Whatever precedes the line containing "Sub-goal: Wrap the" is not copied; that line and every line after it through the final one below are copied exactly, except pictures.

▬▬▬▬▬▬▬▬▬▬

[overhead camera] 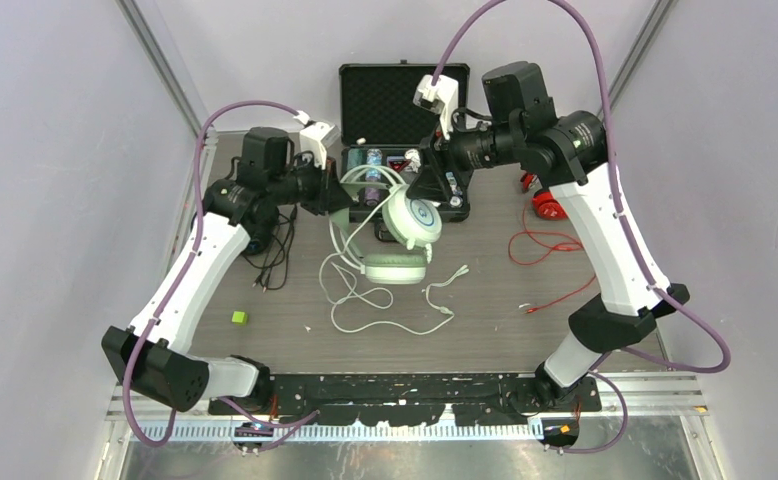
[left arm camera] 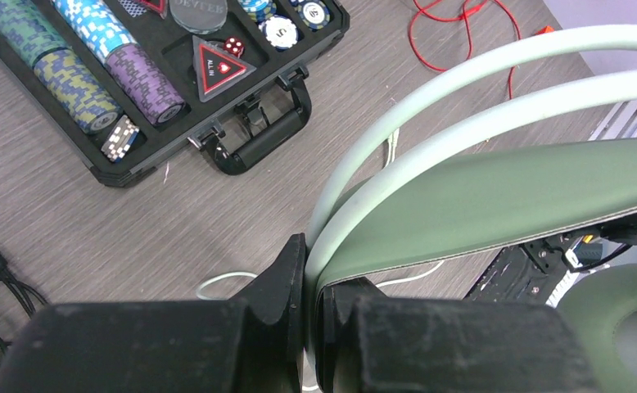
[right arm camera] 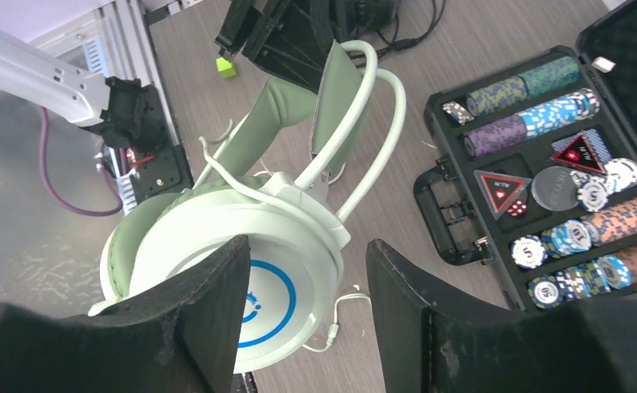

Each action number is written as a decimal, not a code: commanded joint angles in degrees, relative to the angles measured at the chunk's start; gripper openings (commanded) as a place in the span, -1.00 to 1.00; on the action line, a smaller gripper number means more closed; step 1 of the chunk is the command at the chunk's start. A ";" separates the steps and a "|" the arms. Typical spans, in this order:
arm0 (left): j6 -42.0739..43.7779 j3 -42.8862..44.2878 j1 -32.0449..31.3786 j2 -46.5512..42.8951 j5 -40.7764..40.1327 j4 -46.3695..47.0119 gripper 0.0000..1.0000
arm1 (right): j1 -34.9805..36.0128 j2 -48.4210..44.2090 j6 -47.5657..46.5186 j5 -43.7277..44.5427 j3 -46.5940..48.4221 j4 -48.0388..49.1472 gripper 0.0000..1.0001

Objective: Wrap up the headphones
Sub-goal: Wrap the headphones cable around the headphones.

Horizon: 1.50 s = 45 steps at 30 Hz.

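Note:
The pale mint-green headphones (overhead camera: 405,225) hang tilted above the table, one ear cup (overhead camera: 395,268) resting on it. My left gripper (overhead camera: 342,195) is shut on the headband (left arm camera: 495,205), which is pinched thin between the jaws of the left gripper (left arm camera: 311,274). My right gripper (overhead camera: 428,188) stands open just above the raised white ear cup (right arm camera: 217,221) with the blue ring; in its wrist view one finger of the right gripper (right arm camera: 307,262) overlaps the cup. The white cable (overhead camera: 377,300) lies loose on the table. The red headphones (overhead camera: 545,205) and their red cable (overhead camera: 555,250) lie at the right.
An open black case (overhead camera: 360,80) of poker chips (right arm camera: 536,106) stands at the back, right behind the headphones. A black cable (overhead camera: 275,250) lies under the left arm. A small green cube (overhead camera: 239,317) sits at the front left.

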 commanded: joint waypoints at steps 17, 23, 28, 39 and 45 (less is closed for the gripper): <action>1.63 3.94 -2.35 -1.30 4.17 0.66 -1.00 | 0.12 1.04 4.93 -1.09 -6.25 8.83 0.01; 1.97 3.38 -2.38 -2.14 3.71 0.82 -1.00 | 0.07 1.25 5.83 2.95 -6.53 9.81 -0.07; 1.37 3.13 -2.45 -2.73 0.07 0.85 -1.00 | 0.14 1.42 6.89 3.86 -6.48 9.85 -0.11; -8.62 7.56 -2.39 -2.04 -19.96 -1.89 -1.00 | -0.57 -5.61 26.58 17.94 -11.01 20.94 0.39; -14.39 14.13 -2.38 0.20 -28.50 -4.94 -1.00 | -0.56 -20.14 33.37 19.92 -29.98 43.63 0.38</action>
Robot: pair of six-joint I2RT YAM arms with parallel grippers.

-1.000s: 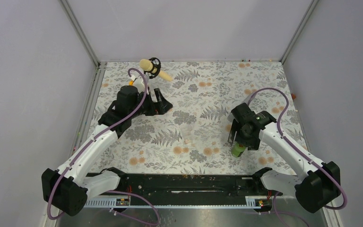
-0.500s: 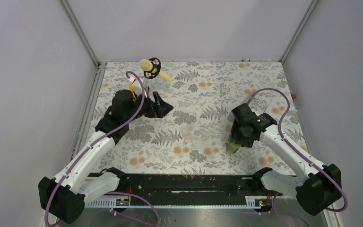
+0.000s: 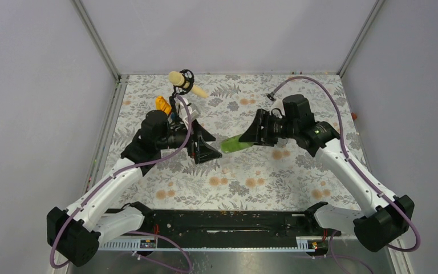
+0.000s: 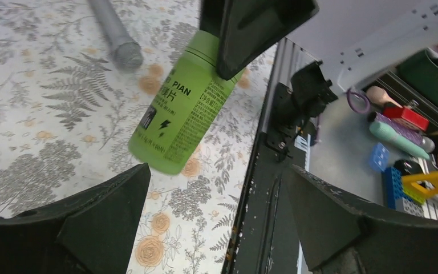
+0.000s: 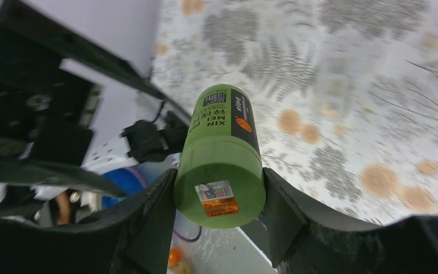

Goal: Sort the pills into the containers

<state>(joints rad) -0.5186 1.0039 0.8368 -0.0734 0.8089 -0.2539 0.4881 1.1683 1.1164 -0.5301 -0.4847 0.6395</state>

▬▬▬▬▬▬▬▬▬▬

▸ **EXERCISE SOLUTION**
Sub-goal: Wrap the headphones cable around the headphones.

Horizon: 1.50 s = 45 steps at 30 Hz.

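Note:
The pale mint-green headphones (overhead camera: 405,225) hang tilted above the table, one ear cup (overhead camera: 395,268) resting on it. My left gripper (overhead camera: 342,195) is shut on the headband (left arm camera: 495,205), which is pinched thin between the jaws of the left gripper (left arm camera: 311,274). My right gripper (overhead camera: 428,188) stands open just above the raised white ear cup (right arm camera: 217,221) with the blue ring; in its wrist view one finger of the right gripper (right arm camera: 307,262) overlaps the cup. The white cable (overhead camera: 377,300) lies loose on the table. The red headphones (overhead camera: 545,205) and their red cable (overhead camera: 555,250) lie at the right.
An open black case (overhead camera: 360,80) of poker chips (right arm camera: 536,106) stands at the back, right behind the headphones. A black cable (overhead camera: 275,250) lies under the left arm. A small green cube (overhead camera: 239,317) sits at the front left.
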
 commanded: joint waypoints at steps 17, 23, 28, 39 and 45 (less is closed for the gripper): <action>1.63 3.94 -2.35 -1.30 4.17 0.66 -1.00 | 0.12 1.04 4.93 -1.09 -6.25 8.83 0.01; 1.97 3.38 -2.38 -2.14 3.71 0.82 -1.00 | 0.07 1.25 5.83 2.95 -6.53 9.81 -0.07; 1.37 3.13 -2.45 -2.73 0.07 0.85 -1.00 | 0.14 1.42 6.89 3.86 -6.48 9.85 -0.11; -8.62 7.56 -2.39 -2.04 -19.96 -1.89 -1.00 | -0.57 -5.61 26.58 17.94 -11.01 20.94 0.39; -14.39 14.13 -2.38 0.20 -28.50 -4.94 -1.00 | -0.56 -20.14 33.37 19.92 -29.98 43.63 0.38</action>
Robot: pair of six-joint I2RT YAM arms with parallel grippers.

-1.000s: 
-0.500s: 
+0.000s: 
+0.000s: 
+0.000s: 

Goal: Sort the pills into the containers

<state>(joints rad) -0.5186 1.0039 0.8368 -0.0734 0.8089 -0.2539 0.4881 1.1683 1.1164 -0.5301 -0.4847 0.6395</state>

Nothing further is needed to complete this exercise.